** WORK REQUEST **
Strip out the pictures and output each remaining line of the data word for word.

****************************************

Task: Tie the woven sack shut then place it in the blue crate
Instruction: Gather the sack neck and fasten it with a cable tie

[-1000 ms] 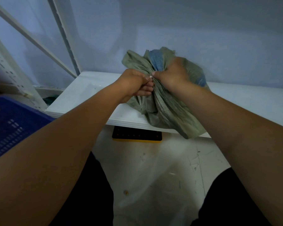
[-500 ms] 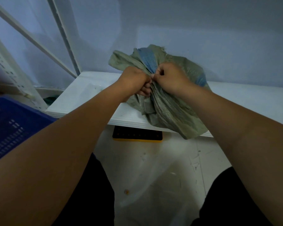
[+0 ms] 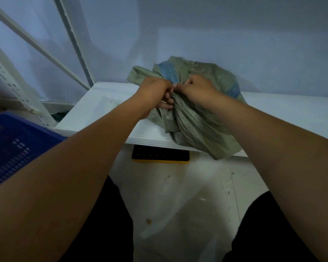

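A grey-green woven sack (image 3: pixel 195 127) with blue stripes lies on the white shelf (image 3: pixel 95 108), its lower end hanging over the front edge. My left hand (image 3: pixel 155 91) and my right hand (image 3: pixel 197 89) meet at its bunched neck, both fists closed on gathered fabric. The loose mouth of the sack fans out behind my knuckles. The blue crate (image 3: pixel 10 148) sits at the lower left, partly covered by my left forearm.
A white metal rack frame (image 3: pixel 13 80) with slanted bars stands at the left, against a pale wall. Under the shelf lies a black and yellow flat object (image 3: pixel 160 155) on the scuffed white floor. My dark-clothed legs fill the bottom corners.
The sack's loose mouth has swung from right to left behind my hands. My right hand has shifted from over the top of the neck to beside my left fist.
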Tool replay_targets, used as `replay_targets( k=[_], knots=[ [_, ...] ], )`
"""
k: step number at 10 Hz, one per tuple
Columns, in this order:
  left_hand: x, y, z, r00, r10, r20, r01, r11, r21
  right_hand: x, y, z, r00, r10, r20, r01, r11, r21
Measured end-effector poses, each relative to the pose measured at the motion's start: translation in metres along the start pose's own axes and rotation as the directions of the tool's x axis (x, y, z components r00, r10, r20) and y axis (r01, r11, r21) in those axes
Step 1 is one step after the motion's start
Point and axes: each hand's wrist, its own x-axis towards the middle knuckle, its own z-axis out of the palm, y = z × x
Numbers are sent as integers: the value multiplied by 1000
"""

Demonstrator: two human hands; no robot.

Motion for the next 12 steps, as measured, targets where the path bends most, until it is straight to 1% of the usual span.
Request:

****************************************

** RESPONSE AREA **
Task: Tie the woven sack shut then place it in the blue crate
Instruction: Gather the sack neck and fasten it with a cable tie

[-1000 ms] 
[-500 ms] 
[+0 ms] 

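A grey-green woven sack (image 3: pixel 195 127) with blue stripes lies on the white shelf (image 3: pixel 95 108), its lower end hanging over the front edge. My left hand (image 3: pixel 155 91) and my right hand (image 3: pixel 197 89) meet at its bunched neck, both fists closed on gathered fabric. The loose mouth of the sack fans out behind my knuckles. The blue crate (image 3: pixel 10 148) sits at the lower left, partly covered by my left forearm.
A white metal rack frame (image 3: pixel 13 80) with slanted bars stands at the left, against a pale wall. Under the shelf lies a black and yellow flat object (image 3: pixel 160 155) on the scuffed white floor. My dark-clothed legs fill the bottom corners.
The sack's loose mouth has swung from right to left behind my hands. My right hand has shifted from over the top of the neck to beside my left fist.
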Tool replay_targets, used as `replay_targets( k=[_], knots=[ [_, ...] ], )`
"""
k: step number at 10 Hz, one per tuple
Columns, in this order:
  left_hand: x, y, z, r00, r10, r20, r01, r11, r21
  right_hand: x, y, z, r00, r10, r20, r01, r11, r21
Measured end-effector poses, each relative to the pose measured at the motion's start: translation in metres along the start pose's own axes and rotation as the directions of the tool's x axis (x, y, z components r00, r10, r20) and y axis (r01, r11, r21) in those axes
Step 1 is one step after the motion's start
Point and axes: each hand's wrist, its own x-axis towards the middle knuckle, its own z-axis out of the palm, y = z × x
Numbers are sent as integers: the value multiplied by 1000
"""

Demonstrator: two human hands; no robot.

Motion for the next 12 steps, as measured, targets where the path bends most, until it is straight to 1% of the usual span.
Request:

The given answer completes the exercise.